Local media captured Hanks picking up the car in California, revving the engine and coughing as if choking on the exhaust. This is a familiar smell to many drivers of Poles, East German Trabants, Soviet Ladas and Yugoslav Zastavas, the delicate little family cars that were made in communist Eastern Europe from 1945 to 1989, when import restrictions forced each Eastern Bloc country to have their own. motor industry. They had a certain reputation. In Die hard with revengeBruce Willis and Samuel L Jackson start a Zastava Yugo with a screwdriver (Hanks joked that he hoped to fix his own Polski with a screwdriver and a woman’s belt).
Westerners once considered such cars so trash that in 1987, Yugo makers responded with a humorous campaign: “If you wreck your Mercedes but can’t afford to fix it, just buy a Yugo.” Nowadays, that’s exactly what Americans do: buy a Yugo. It’s not just Hanks’ influence. The trend started around 2018, when Fiat released facelifted models of its original 500 and 600, but some felt they lacked the original charm, so they started looking at other cars. They decided on the Yugo, made by the Serbian brand Zastava, and the Polski, both made in collaboration with Fiat when Italy had good trade relations behind the Iron Curtain.
Since then, Eastern European workshops have been busy restoring cars from the 1960s and 1980s to sell.
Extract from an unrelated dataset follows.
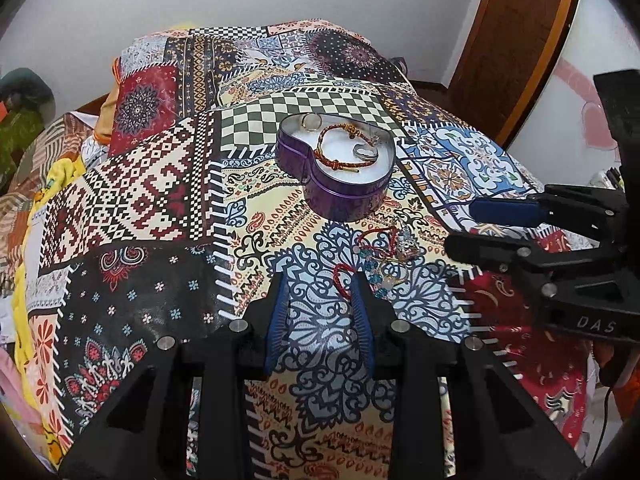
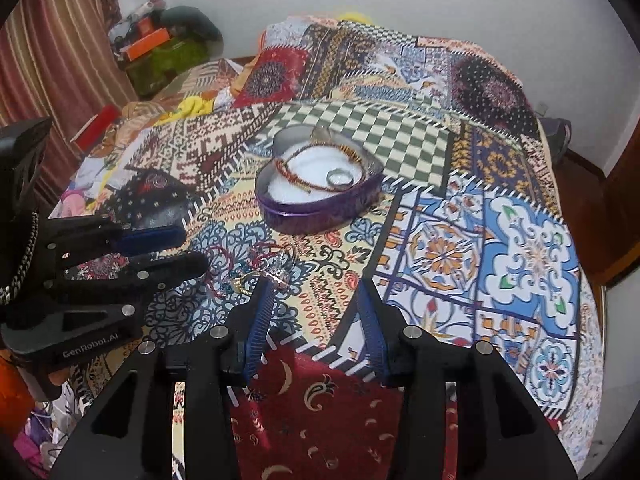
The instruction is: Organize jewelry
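Note:
A purple heart-shaped tin [image 1: 320,196] [image 2: 304,216] with a white lining stands open on the patchwork bedspread [image 1: 160,200]. A braided red-gold bracelet [image 1: 332,152] and a silver ring [image 1: 366,154] lie in it. In front of the tin lies a tangle of loose jewelry [image 1: 386,256] [image 2: 264,268]: red cords, blue beads, gold rings. My left gripper [image 1: 320,280] [image 2: 196,248] stands open just above the spread, a red cord loop [image 1: 340,276] lying between its tips, unpressed. My right gripper [image 2: 314,284] [image 1: 460,226] is open and empty, its left fingertip beside the tangle.
Pillows under the same spread rise behind the tin [image 1: 248,60]. Crumpled clothes and clutter lie along the bed's left side [image 2: 160,52]. A striped curtain [image 2: 60,40] hangs at far left, and a wooden door [image 1: 520,40] stands at right.

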Demonstrator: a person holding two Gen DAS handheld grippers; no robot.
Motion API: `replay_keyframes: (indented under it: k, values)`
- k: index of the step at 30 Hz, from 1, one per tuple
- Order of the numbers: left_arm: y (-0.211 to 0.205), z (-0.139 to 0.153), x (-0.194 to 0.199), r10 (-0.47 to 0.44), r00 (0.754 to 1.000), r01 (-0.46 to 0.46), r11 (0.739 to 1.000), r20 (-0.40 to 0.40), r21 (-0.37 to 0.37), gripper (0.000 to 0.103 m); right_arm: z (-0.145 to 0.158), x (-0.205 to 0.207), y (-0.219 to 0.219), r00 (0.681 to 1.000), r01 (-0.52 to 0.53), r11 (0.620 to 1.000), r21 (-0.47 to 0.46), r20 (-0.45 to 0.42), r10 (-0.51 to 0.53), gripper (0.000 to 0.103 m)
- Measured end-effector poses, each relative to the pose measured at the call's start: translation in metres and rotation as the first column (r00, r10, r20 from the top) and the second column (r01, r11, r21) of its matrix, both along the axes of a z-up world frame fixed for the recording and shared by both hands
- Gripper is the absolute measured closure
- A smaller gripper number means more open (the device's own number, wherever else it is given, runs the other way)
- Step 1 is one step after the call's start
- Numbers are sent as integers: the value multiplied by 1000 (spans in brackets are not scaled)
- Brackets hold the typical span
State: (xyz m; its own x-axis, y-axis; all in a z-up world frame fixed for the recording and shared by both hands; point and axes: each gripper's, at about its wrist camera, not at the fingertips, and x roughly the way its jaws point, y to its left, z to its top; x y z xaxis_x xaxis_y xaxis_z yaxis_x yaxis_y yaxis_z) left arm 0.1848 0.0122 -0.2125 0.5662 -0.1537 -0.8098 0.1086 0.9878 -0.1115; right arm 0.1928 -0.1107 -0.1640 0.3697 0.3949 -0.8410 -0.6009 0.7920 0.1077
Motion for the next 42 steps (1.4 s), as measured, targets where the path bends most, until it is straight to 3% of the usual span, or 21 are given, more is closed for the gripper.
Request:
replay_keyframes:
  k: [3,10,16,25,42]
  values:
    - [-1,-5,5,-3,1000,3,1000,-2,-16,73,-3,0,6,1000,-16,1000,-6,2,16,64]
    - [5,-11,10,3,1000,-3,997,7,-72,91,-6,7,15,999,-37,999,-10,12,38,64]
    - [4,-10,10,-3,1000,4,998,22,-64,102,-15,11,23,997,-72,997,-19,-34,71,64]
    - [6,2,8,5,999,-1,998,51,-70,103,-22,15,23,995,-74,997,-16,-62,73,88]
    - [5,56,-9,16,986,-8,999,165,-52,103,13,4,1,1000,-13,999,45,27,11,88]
Erik Griffith, founder of mint car in Belgrade, attributes the demand to “Cold War nostalgia; “Americans grew up not being able to access these mysterious objects that we saw in European spy movies.” He points to the classic Lada Riva saloon, built by Russian manufacturer AvtoVAZ and seen on screen in the James Bond film. There is no time to die. “It’s the attraction of things we couldn’t have,” Griffith says. Its buyers range from older collectors who love “the classic round headlights and polished chrome” to wealthy young buyers who road trip in a vintage car that “turns heads on the weekends.”
Others want something tougher: “weird little cars,” as Griffith calls them, like Trabants and Ladas. They are nearly indestructible and, unlike the Yugo, reliable once worn parts have been upgraded. Griffith also does a solid business with customized tank-type Lada Nivas 4x4s (priced up to €18,000) that it sources in the Balkans for American customers.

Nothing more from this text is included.